Nobody likes questions when there are things to hide.


Tomorrow Aeriel and I will head two hours outside of the capital to live with a family who have JUST begun receiving clean drinking water thanks to the work of Agua Clara. I’m hoping to get a better picture of the water situation and the work facility AguaClara has installed but have also learned that this particular town is newly plagued by iron mine intruders. It is a hot button political issue well out of my range, as MediaGlobal is supposed to highlight the good things happening in the developing world. So as much as I am drawn to the environmental degradation I know I can’t and won’t touch it.
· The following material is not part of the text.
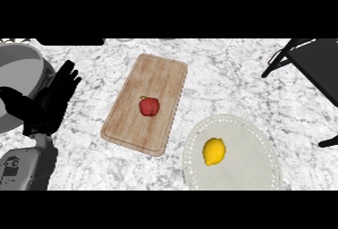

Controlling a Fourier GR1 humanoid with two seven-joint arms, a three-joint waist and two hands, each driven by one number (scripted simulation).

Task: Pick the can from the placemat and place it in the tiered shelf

All the same, the thought of an iron mine ruining a newly installed water treatment facility, the consequences of such a disturbance, how the people of this small town who have inevitably already lost children to water born diseases must feel…


As if reading my mind and all the questions swimming around inside it, Dan turns to me and says, “Say you’re a student and don’t go near the mines, if you start asking questions about those, they’ll have no problem killing you.”